--- SUPPLIED ENTRIES Enclosed Below ---

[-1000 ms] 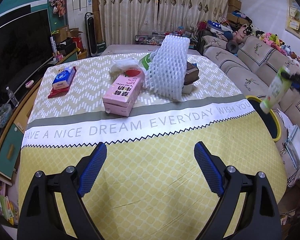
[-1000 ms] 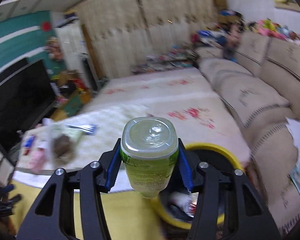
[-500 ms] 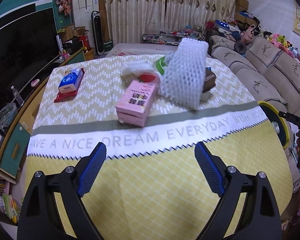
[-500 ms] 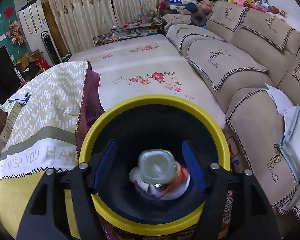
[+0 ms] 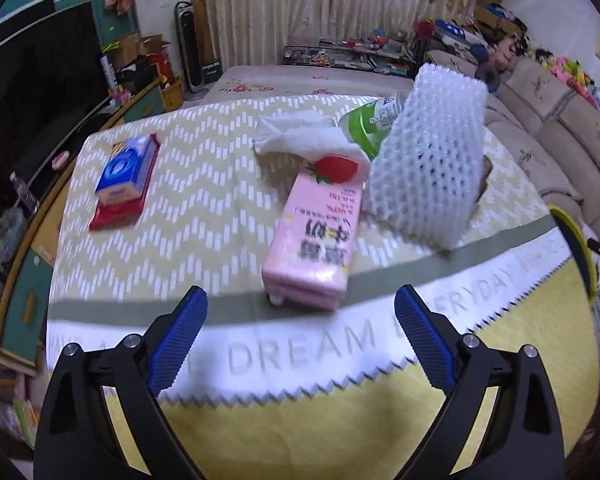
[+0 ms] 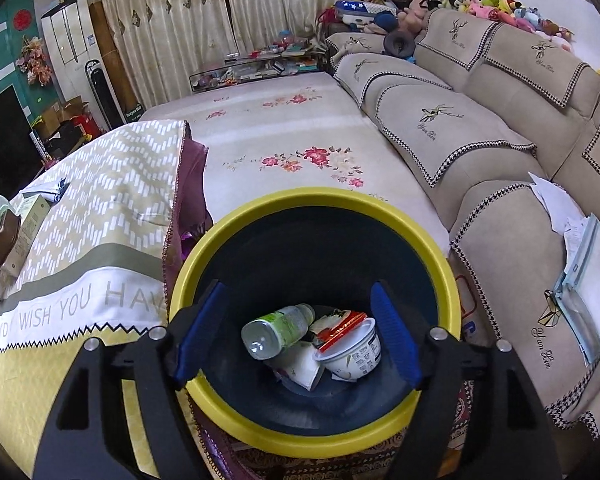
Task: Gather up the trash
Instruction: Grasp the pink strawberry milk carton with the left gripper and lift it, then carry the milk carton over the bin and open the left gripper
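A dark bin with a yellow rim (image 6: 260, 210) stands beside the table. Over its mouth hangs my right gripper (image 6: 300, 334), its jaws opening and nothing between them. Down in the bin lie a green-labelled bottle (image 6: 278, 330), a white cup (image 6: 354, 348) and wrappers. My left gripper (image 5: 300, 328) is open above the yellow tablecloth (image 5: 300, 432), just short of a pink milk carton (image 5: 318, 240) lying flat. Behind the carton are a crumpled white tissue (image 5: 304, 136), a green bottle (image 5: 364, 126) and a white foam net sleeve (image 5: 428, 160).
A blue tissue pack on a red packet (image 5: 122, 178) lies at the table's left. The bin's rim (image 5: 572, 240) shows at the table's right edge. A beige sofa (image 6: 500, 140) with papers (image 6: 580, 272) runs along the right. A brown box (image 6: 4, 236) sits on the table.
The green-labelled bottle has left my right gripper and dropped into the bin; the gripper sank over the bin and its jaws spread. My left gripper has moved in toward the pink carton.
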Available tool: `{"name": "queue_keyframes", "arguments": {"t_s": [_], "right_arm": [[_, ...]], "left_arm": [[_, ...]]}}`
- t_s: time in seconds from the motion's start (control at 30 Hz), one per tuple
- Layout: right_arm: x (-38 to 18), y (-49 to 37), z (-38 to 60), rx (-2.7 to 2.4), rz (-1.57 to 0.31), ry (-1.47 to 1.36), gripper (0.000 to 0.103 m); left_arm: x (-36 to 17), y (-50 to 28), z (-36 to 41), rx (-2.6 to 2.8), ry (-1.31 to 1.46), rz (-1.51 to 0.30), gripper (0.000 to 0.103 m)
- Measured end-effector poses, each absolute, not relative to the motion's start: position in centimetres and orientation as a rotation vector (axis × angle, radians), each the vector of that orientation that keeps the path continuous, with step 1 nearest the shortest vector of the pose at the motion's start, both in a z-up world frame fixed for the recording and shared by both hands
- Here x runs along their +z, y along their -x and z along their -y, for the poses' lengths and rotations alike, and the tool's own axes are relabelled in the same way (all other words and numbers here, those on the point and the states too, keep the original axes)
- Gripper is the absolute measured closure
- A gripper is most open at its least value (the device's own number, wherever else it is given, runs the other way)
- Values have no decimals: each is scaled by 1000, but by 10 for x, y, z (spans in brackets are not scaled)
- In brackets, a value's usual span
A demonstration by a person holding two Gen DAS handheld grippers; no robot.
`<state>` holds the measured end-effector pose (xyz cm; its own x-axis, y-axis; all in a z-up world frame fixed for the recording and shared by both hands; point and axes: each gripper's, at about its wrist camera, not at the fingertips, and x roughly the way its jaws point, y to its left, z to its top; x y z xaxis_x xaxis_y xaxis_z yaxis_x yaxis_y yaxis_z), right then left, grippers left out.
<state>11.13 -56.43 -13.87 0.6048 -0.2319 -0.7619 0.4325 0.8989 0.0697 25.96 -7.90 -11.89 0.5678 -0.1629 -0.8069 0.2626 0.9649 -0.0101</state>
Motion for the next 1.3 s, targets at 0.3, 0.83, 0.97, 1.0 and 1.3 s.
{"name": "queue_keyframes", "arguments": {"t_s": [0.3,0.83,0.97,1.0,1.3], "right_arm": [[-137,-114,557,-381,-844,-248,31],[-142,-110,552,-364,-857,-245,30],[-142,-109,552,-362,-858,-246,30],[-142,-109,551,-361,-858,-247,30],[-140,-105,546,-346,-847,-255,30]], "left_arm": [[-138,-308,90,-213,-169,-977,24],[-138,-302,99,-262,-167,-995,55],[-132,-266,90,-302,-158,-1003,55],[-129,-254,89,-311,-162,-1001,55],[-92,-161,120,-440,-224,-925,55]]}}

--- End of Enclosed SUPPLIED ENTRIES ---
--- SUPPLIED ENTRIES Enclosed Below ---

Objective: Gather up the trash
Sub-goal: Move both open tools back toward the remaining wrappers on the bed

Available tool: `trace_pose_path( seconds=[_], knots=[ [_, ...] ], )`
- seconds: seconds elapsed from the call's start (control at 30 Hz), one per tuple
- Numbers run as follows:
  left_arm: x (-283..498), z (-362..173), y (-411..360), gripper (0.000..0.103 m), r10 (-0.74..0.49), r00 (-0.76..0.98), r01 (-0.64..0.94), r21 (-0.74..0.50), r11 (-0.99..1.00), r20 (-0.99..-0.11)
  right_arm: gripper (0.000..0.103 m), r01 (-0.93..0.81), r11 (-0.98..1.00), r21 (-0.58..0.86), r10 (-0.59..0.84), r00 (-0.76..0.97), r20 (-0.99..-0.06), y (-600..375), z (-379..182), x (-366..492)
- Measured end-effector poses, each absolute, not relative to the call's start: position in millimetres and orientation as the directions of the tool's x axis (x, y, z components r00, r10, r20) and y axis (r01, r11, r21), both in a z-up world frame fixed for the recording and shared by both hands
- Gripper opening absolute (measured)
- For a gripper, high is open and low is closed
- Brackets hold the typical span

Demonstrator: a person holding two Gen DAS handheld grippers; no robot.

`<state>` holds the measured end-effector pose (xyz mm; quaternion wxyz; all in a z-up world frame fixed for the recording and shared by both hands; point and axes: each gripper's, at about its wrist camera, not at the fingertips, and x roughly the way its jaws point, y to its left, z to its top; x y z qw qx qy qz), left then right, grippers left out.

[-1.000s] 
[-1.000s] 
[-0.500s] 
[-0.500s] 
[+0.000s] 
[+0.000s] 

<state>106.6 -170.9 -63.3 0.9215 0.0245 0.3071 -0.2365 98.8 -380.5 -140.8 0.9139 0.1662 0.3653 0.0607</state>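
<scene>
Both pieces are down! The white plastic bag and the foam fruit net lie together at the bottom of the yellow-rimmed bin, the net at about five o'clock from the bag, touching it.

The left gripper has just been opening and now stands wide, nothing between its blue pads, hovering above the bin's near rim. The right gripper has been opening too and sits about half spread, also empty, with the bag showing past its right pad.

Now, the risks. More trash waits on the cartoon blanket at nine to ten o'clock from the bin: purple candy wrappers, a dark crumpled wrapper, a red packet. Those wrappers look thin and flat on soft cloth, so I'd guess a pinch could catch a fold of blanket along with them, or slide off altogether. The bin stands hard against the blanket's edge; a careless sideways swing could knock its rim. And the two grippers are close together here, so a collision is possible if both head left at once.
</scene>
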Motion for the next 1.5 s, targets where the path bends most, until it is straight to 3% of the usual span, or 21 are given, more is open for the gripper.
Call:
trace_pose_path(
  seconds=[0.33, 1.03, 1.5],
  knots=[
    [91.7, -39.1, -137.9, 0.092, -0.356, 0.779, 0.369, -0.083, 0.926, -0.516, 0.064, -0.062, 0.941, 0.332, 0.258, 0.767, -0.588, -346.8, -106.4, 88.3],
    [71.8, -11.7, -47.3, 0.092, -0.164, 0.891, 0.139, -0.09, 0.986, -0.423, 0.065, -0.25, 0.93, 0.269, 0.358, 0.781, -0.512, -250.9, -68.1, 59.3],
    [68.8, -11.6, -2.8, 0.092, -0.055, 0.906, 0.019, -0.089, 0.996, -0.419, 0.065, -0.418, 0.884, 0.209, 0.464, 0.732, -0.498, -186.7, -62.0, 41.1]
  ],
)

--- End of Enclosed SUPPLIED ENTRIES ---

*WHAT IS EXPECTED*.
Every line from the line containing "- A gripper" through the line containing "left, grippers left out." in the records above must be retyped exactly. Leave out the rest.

*RESULT OF THE EXERCISE*.
- A gripper is most open at its least value (the device's own number, wherever else it is given, runs the other way)
- Values have no decimals: each is scaled by 1000, but by 10 for x, y, z (spans in brackets are not scaled)
- In brackets, a value's usual span
A demonstration by a person holding two Gen DAS handheld grippers; no robot.
`<state>` holds the measured end-effector pose (xyz cm; its own x-axis, y-axis; all in a z-up world frame fixed for the recording and shared by both hands; point and axes: each gripper's, at about its wrist camera, not at the fingertips, and x roughly the way its jaws point, y to its left, z to its top; x y z xaxis_x xaxis_y xaxis_z yaxis_x yaxis_y yaxis_z), right then left, grippers left out.

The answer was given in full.